Suddenly a large sounds reverberated around the room, causing the hawing at the other table to increase momentarily as Carlua's head slammed down on the table, caused by a large, pink man smashing her on the back of the head with what seemed to be a large rainbow trout. Spartoi howled as his straw was uncerimoniously ripped out of his nostril. Carlua moaned and slid off her chair into the aisle. A momentary spark of life entered Pazusu's eyes. He silently thanked his savior with a smile. The man smiled back, then began blinking his eyes rapidly as though he had gotten a bit of the fungus that coated the light fixtures in them. Pazusu noticed that he seemed to be wearing false eyelashes.
"Heh heh heh, Master's got a girlfriend."
Pazusu's head whipped toward Cait Sith. "What?"
"Master's got a giiiirrrlllfriend," Cait Sith hissed evilly, then raised his voice and screeched. "MASTER'S GOT A GIRRRRLLL FFFRRRIEND!!"
A cook stuck his head curiously out of the kitchen, then shrugged and ducked back inside.
"What are you talking about?" Pazusu asked apathetically, expecting an answer more suited to a courtesy card in the suggestions box of a mental hospital.
"Oh come now, Master,-"
Lemunia snickered from under Carlua.
"You KNOW he likes you. And besides, it WAS a rainbow trout..."
"Pooo pooooo pooooooooo." Both Pazusu and Cait Sith turned to stare at Spartoi, who had his hand in one of Carlua's bra cups and was using it as a sock puppet at them. "I wike gwapes!"
Amy calmly walked back to the table and sat atop the trout on what was Carlua's seat. "Has the waitress come to take our ORDERS yet?" Amys smiled at them, though now he seemed to have a tic that made his voice raise several decibels at random intervals. His lip began to twitch, which became a spasm, which soon became shudders that wracked his whole body. He suddenly stopped. "I'd like a Meaty Staff please."

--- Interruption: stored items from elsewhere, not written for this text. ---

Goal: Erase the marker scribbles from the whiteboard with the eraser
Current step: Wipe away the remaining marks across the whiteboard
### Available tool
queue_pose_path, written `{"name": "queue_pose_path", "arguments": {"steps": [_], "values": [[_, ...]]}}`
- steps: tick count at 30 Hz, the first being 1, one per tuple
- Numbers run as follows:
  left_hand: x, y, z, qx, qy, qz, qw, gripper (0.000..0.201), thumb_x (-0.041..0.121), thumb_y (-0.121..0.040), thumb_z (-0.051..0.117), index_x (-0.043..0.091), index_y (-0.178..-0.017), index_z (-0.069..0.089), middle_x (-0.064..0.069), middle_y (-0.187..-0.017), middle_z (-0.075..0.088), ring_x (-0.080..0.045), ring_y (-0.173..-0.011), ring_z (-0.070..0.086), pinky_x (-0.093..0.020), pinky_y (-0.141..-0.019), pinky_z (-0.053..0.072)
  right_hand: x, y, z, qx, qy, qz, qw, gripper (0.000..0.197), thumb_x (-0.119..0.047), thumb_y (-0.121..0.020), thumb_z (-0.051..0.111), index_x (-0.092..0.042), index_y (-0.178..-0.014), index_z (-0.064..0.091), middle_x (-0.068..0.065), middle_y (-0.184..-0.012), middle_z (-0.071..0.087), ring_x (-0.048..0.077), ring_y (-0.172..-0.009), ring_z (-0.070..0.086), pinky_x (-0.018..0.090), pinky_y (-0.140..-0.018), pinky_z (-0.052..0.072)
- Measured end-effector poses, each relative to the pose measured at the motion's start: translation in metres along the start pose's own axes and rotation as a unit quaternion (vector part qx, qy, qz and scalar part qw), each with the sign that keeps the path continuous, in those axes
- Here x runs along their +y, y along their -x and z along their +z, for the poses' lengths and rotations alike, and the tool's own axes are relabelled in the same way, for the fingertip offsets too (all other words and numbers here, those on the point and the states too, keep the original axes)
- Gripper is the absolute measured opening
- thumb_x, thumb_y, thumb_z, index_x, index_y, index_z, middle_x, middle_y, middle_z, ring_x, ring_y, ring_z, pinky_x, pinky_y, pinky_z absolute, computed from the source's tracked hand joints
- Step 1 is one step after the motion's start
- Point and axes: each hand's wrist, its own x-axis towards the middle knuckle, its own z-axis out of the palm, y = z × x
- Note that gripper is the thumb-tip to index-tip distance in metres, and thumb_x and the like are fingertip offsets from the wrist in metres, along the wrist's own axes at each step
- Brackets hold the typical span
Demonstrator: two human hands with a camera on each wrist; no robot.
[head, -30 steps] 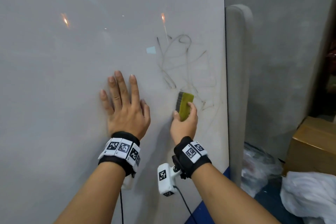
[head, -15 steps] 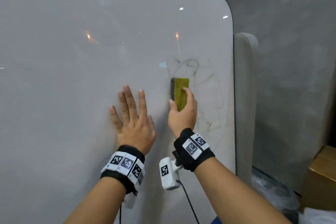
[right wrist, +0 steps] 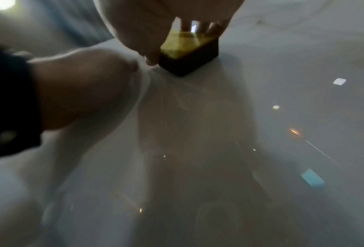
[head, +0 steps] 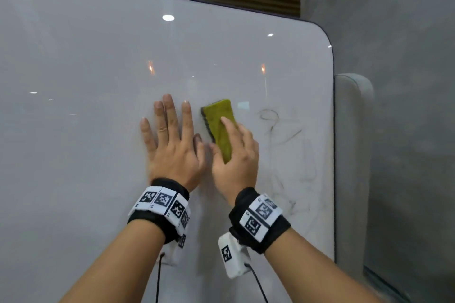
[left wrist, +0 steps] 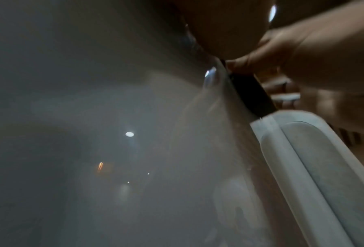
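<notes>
- My left hand lies flat on the glossy white whiteboard, fingers straight and spread.
- Just beside it, my right hand presses the yellow-backed, dark-felt rectangular eraser against the board, fingers clamped on it.
- I see faint black marker scribbles right of the eraser.

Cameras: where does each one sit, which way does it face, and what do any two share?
Head: worn high, faces the whiteboard; shows left hand, right hand on the eraser, scribbles.
Left wrist: low against the board, looks along it; shows right hand.
Right wrist: looks along the fingers.
Head and right wrist share the eraser.
</notes>
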Motion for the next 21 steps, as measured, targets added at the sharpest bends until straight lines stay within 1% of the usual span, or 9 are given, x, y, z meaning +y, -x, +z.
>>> {"name": "queue_pose_path", "arguments": {"steps": [2,3,5,8,10,11,14,16,21], "values": [[-0.001,0.001,0.004,0.015,-0.009,-0.002,1.0,0.07,0.035,-0.096,0.031,0.014,-0.159,0.008,-0.018,-0.164,-0.004,-0.03,-0.152,-0.006,-0.053,-0.121,-0.007,0.002,0.005,0.0,-0.032,0.014,-0.068,0.997,0.053,-0.032,-0.088,0.069,-0.033,-0.139,0.055,-0.002,-0.135,0.054,0.021,-0.107,0.053,0.032,-0.098,0.042],[-0.002,0.003,0.005,0.024,-0.014,-0.002,1.0,0.068,0.034,-0.097,0.031,0.015,-0.159,0.009,-0.017,-0.164,-0.002,-0.03,-0.152,-0.004,-0.053,-0.121,-0.006,0.008,-0.001,-0.003,-0.034,0.022,-0.078,0.996,0.053,-0.033,-0.088,0.07,-0.034,-0.139,0.056,-0.002,-0.134,0.055,0.021,-0.107,0.054,0.033,-0.097,0.042],[-0.004,0.005,0.007,0.037,-0.024,0.001,0.999,0.064,0.035,-0.101,0.031,0.016,-0.159,0.011,-0.016,-0.164,0.0,-0.029,-0.153,-0.002,-0.052,-0.122,-0.003,0.028,-0.019,-0.008,-0.009,0.024,-0.047,0.999,0.054,-0.034,-0.087,0.071,-0.034,-0.139,0.056,0.0,-0.132,0.057,0.023,-0.107,0.055,0.038,-0.097,0.045],[-0.004,0.007,0.009,0.047,-0.032,0.002,0.998,0.062,0.035,-0.102,0.032,0.015,-0.158,0.014,-0.016,-0.164,0.003,-0.029,-0.153,0.0,-0.051,-0.122,-0.002,0.051,-0.039,-0.015,0.05,0.009,0.054,0.997,0.056,-0.033,-0.087,0.072,-0.034,-0.14,0.055,0.001,-0.13,0.056,0.024,-0.103,0.053,0.045,-0.095,0.048],[-0.002,0.008,0.011,0.056,-0.04,-0.002,0.998,0.062,0.035,-0.102,0.033,0.015,-0.158,0.014,-0.016,-0.164,0.005,-0.029,-0.153,0.002,-0.051,-0.122,0.0,0.048,-0.036,-0.011,0.056,0.016,0.067,0.996,0.055,-0.034,-0.088,0.07,-0.033,-0.141,0.054,0.003,-0.13,0.055,0.026,-0.101,0.053,0.045,-0.094,0.048],[-0.001,0.009,0.012,0.06,-0.043,-0.005,0.997,0.062,0.035,-0.102,0.033,0.015,-0.158,0.014,-0.016,-0.164,0.005,-0.029,-0.153,0.003,-0.051,-0.122,0.0,0.042,-0.029,-0.008,0.049,0.019,0.051,0.997,0.055,-0.035,-0.089,0.069,-0.033,-0.142,0.054,0.003,-0.13,0.055,0.026,-0.101,0.053,0.044,-0.094,0.048],[-0.001,0.01,0.014,0.067,-0.049,-0.014,0.996,0.062,0.035,-0.102,0.033,0.016,-0.158,0.014,-0.014,-0.165,0.005,-0.028,-0.153,0.003,-0.051,-0.122,0.001,0.031,-0.003,-0.006,-0.007,0.02,-0.049,0.999,0.052,-0.04,-0.091,0.066,-0.034,-0.141,0.054,0.002,-0.133,0.055,0.024,-0.104,0.054,0.039,-0.093,0.047],[-0.001,0.011,0.015,0.069,-0.052,-0.015,0.996,0.061,0.035,-0.102,0.032,0.017,-0.158,0.015,-0.014,-0.165,0.006,-0.027,-0.153,0.004,-0.05,-0.122,0.002,0.036,-0.006,-0.011,-0.027,0.019,-0.083,0.996,0.05,-0.039,-0.09,0.067,-0.034,-0.139,0.057,0.002,-0.132,0.057,0.024,-0.103,0.055,0.039,-0.092,0.047],[0.003,0.016,0.017,0.075,-0.065,-0.03,0.995,0.06,0.035,-0.103,0.029,0.017,-0.158,0.016,-0.013,-0.164,0.007,-0.027,-0.153,0.004,-0.048,-0.123,0.002,0.036,-0.031,-0.012,-0.002,-0.017,-0.022,1.0,0.049,-0.032,-0.085,0.072,-0.033,-0.133,0.061,-0.001,-0.128,0.057,0.024,-0.105,0.054,0.038,-0.098,0.044]]}}
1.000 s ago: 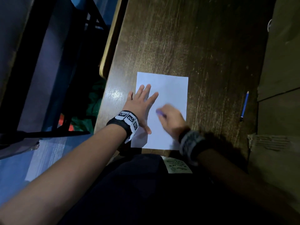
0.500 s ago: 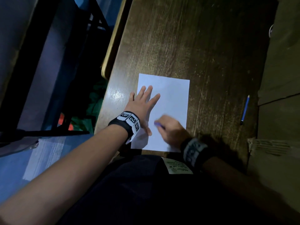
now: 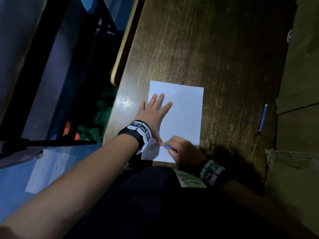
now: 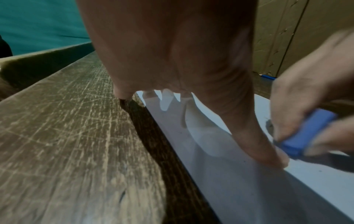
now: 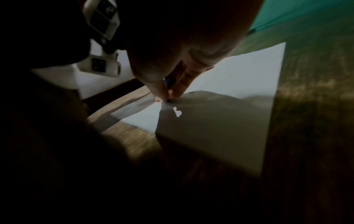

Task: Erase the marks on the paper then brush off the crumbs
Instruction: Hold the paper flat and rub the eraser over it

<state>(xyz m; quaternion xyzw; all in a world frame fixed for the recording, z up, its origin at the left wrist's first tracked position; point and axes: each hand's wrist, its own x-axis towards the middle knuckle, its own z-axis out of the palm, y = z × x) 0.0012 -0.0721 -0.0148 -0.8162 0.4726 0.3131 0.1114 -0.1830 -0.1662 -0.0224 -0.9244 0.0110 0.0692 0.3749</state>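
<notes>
Dim wooden surface [image 3: 215, 49]: our left hand [image 3: 153, 112] lies flat, pinning the paper [image 3: 186, 104], while our right hand [image 3: 184, 149] pinches a blue eraser [image 4: 306, 133] at the near edge. A dark smudge [image 4: 269, 125] remains; we judge brushing not yet begun.

The head camera looks steeply down from above the table [image 3: 215, 49]. The left wrist camera sits low and very near, facing far along the paper [image 4: 220, 174]. The right wrist camera, low and dark, faces left. All three share the paper.
</notes>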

Pazusu's eyebrows climbed nearly to his tower of toilet paper perched on his forehead before he realized the waitress had arrived at the table and was taking their order. Inexplicably, Pazusu almost pitied Carlua the waitress standing on her face, then decided she'd be better off without a few more teeth, and turned his attention back to what was happening at the table, only to realize that the waitress had latched on to him and was passionately trying to suck his stomach inside out using her own mouth. He tried to yell in protest, but the result was just sort of a flatulent noise between their cheeks. Spartoi giggled and duplicated the noise without the aide of his mouth.
"Lord, man, you're making me gag," Lipper managed to hiss out, which was in retrospect a bad idea, as it used up the last of her oxygen, causing her to die in a shower of fluffy flesh bits and random balls of burnt hair. The table next to them thought that it was confetti for a birthday party. They insisted it was everyone at their table's birthday too, and demanded a song and confetti too.
Spartoi began laughing maniacally at his bra puppet, and Pazusu blessedly lost consciousness, as the sounds of Pink Floyd echoed around the restaurant.
The waitress pried her flabby lips off the unconscious Pazusu with a loud slurp, the hawked and spat something into the palm of her hand.
"Whata ya doin' foo?" Spartoi's puppet asked in a squeaky voice. The waitress displayed her palm, and the gold fillings lying in the center, still warm after being pried from their little happy holes in Lord Pazusu's teeth.
"Yer friend sounds thirsty," the waitress suggested helpfully, then once again gagged phlegm into the back of her throat, and launched it at Carlua's bra, whereas she stuffed her tip into the right cup of her bra and sauntered off to the kitchen to molest Master, one of the lettuce boys.
"Hey....." Spartoi stared around him sadly. "Everyone's asleep...."
Cait Sith stared at him resentfully from across the table, and went back to munching his fish as Hey You continued to play over the intercom...
"..hey you, out there on your own, sitting naked by the phone, would you touch me?...."
Spartoi cocked his head and began weeping silently at the pure barren truth of it all.